For many Chiefs, those who don't wish to appropriate the INM movement, they'd felt betrayed by these political institutions. Among all Chiefs there are those who are entirely frustrated by the status quo (like Chief Spence), and unfortunately, there are those who feel that, in their very narrow and unthinking views, there is a benefit in maintaining the status quo. I'm not sure that this particular "dissident" group of Chiefs had made it clear enough that their actions are independent of INM.

The one thing that is clear to everyone who opposes the status quo is that the relationship between Indigenous peoples and Canada must fundamentally change. For too long the ability to trully self-govern, return to a healthier social structure, and revive our Indigenous obligations have come with strings attached through the agreements we abided by... with the federal or provincial governments generally calling all the shots. Ultimately the goal is for a return to selfdetermining societies.

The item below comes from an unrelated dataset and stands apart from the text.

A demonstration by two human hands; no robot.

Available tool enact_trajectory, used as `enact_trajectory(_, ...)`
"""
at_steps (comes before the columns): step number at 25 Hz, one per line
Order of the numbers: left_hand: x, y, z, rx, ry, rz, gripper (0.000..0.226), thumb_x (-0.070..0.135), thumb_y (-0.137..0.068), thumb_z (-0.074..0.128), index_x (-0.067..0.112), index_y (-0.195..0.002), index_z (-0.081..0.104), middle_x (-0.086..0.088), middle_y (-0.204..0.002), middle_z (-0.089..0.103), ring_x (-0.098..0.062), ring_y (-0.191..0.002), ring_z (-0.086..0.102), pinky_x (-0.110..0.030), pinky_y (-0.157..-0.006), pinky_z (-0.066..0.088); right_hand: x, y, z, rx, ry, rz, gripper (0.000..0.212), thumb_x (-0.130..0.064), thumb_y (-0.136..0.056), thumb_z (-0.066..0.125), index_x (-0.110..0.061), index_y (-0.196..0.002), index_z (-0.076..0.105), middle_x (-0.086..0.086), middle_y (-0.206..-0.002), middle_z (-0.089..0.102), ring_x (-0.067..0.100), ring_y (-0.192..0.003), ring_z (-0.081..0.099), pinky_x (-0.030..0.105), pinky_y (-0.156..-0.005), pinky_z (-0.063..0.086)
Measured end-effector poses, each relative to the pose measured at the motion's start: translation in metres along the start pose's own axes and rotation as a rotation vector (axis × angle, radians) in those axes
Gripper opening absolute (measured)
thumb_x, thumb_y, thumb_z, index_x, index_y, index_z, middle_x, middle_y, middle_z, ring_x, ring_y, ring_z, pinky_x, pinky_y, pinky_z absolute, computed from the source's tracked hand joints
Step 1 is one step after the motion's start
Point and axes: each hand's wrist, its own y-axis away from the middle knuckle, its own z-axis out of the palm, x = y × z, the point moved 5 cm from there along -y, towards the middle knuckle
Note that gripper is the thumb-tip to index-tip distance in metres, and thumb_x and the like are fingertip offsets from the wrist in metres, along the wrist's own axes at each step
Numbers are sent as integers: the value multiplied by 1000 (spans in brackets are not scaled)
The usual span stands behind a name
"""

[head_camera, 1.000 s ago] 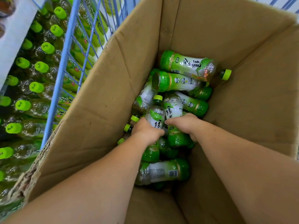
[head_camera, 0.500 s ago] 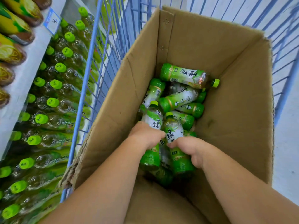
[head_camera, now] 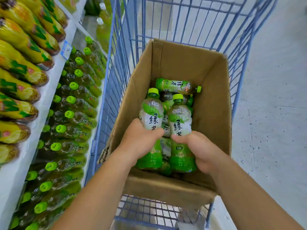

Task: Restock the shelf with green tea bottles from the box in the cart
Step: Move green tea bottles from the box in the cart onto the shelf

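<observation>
My left hand (head_camera: 141,143) grips 1 green tea bottle (head_camera: 151,116), my right hand (head_camera: 201,150) grips a 2nd bottle (head_camera: 180,121), both upright by the box's (head_camera: 213,105) near edge.

This is looking like a shop aisle: white shelves (head_camera: 44,103) are carrying dense rows of yellow bottles (head_camera: 25,45) and green-capped bottles (head_camera: 73,85), a small price tag (head_camera: 66,50) is sitting on one edge, and a blue wire cart (head_camera: 106,77) is standing beside them.

Loose bottles (head_camera: 176,85) in box (head_camera: 214,100) mostly hidden behind two held bottles (head_camera: 152,117). Price tag (head_camera: 66,49) text too small to read.
</observation>
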Motion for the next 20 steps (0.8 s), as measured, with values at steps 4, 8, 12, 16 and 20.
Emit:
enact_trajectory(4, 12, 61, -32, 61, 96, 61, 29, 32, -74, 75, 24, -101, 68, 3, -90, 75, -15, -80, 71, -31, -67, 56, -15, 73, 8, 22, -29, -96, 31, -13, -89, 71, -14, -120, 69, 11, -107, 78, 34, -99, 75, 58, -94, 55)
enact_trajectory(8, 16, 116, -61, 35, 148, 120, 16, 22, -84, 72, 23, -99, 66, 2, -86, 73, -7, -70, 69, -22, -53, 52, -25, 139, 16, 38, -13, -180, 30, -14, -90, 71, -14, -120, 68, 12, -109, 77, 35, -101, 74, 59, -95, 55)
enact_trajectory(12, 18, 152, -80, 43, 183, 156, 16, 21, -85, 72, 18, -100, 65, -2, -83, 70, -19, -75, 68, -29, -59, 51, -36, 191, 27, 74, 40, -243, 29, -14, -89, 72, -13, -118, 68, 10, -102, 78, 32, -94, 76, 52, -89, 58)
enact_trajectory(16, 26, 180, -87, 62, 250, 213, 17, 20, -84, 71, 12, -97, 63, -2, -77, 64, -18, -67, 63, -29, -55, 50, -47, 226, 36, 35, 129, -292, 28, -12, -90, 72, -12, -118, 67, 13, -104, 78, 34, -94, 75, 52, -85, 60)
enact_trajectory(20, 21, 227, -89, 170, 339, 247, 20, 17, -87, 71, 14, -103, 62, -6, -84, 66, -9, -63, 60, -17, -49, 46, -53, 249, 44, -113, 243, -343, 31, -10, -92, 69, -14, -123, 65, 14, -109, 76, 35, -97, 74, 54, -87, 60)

I didn't, and I'm not sure that I still do, agree with the actions of this group of Chiefs. But I guess they felt the need to take some kind of action, considering the direction, or lack of direction, of the funded agengies who supposedly represent them.

onlinediscountanvils

NDPP wrote:
More on Kevin Annett here:

http://www.youtube.com/watch?v=XOYWEi6lXCI

onlinediscountanvils

ilha formosa wrote:
A nicely timed blockade, to pique the attention of people travelling perhaps to reach New Year celebrations. I wonder how many people are aware of the issues and think like the author? How many are more inclined to believe the Conservative spin? What is the risk of a tactic assisting the Conservative spin at a given moment or phase?

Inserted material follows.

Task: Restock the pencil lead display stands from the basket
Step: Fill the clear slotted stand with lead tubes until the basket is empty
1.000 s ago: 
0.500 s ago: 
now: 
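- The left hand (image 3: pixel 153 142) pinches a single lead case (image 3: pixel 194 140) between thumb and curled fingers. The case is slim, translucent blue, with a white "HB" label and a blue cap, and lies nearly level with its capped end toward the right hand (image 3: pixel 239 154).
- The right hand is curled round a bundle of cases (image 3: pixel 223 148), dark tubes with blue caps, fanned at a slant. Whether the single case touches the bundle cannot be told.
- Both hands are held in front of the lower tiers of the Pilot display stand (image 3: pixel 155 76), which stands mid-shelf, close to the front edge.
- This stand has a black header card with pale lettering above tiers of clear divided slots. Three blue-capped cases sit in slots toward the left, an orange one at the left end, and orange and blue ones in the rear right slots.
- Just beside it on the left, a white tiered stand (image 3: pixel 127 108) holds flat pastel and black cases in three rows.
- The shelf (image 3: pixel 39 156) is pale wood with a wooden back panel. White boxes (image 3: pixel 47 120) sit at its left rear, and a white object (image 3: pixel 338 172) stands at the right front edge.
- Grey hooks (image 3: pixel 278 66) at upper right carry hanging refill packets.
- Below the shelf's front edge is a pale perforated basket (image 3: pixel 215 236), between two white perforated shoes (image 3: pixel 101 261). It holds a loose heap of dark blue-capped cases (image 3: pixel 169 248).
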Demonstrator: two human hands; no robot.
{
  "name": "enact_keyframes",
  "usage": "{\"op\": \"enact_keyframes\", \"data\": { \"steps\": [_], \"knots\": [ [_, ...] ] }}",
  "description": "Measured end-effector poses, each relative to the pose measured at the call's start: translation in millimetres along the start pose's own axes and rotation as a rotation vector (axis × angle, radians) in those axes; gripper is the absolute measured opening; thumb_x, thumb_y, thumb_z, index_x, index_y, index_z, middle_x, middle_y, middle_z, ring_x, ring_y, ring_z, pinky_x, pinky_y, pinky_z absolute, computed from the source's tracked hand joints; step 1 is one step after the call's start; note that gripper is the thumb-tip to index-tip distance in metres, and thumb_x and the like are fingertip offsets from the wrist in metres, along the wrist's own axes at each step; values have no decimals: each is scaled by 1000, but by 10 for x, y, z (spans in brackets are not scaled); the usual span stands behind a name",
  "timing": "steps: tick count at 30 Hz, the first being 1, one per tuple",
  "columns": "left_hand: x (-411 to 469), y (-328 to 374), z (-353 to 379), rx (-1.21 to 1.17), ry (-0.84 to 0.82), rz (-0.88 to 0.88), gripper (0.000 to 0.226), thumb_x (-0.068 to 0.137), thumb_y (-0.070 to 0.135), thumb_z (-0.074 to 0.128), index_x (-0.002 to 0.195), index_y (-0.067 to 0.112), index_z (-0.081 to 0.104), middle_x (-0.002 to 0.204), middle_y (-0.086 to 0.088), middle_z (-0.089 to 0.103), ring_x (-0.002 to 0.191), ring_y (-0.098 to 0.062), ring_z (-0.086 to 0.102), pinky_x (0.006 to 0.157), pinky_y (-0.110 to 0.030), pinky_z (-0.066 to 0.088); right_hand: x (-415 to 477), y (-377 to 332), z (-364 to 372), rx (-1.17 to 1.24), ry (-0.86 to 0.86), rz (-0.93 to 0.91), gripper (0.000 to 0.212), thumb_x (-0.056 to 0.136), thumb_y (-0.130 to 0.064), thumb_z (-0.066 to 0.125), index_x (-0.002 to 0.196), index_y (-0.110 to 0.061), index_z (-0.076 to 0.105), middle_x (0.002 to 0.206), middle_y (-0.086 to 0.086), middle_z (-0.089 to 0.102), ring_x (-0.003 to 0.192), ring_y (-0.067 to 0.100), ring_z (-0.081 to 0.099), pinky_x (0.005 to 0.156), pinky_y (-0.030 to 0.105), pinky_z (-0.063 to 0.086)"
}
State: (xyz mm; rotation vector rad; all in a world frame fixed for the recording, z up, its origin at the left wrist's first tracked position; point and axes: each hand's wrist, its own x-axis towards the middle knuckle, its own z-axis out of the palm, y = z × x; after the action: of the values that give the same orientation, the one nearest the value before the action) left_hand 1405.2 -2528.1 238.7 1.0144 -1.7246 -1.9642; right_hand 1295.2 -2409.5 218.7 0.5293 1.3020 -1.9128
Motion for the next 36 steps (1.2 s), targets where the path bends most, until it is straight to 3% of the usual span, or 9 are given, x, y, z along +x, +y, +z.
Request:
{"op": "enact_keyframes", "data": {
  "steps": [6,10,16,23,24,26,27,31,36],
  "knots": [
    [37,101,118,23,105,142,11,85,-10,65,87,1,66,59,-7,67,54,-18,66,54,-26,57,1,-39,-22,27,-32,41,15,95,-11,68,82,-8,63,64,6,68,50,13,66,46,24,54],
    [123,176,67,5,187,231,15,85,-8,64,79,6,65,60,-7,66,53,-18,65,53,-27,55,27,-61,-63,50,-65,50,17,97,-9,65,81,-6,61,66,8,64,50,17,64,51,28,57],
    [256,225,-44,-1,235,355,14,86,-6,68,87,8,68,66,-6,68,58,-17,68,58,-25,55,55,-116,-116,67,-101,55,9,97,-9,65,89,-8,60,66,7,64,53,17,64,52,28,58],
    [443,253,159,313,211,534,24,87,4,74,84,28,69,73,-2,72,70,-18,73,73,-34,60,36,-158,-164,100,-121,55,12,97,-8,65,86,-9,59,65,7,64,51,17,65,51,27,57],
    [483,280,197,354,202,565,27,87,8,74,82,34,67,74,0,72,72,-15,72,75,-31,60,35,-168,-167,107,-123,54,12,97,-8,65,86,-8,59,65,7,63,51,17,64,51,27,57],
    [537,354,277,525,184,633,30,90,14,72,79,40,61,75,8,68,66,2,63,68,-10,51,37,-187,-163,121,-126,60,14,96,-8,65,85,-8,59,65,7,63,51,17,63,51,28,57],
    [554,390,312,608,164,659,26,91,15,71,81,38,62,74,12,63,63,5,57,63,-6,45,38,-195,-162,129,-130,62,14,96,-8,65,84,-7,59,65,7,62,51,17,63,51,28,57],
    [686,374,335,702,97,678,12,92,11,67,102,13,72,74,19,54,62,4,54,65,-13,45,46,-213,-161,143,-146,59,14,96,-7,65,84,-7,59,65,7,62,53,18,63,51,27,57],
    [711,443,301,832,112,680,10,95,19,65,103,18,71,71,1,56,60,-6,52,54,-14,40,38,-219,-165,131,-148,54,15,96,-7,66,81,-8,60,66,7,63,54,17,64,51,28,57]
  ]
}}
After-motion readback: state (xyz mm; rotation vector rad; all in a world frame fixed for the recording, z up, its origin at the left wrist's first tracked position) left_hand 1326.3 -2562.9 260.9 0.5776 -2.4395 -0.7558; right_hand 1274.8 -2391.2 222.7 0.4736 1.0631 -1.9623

I agree with quizzical in [url=http://rabble.ca/comment/1374235#comment-1374235]#50[/url], and would also wonder what risks there might be in being overly concerned about what settlers might think of various tactics 

 

Maysie Maysie's picture

Globe and Mail: Idle No More protests beyond the control of chiefs

Quote:
 The Idle No More movement is broadening into a call to shake off apathy, absorbing a range of issues from aboriginal rights and environmental safeguards to the democratic process. And as it swells, organizers are warning first nations leaders that the movement will not be corralled by aboriginal politicians even as the country’s chiefs look to use the protests’ momentum to press Ottawa on treaty rights and improved living standards. 

.....

“While we appreciate the leadership’s support of Idle No More, they cannot take the lead on this,” said Sylvia McAdam, one of the founders, who lives on the White Fish Lake reserve in Saskatchewan. “Our voice as a grassroots people is about sovereignty, honouring the treaties, and sustainable, environmentally friendly ways to extract resources.”

Ms. McAdam said the elected chiefs are forced to operate under the Indian Act. “Their voice is restricted,” she said.

.....

The movement’s immediate aim has been to force the Harper government to withdraw Bill C-45, a budget implementation bill that passed in December and includes changes to Species at Risk and Navigable Waters legislation that opponents claim will put resource development ahead of environmental protection.

But organizers are also taking aim at a slate of some 14 pieces of legislation, including some still pending, that they say will diminish their treaty rights and ensure they continue to be left behind in the country’s economic development. And they want acknowledgment from Ottawa that first nations are sovereign and must consent before any development can proceed on their traditional lands.

Anyone who doesn't know the goal(s) of Idle No More isn't paying attention.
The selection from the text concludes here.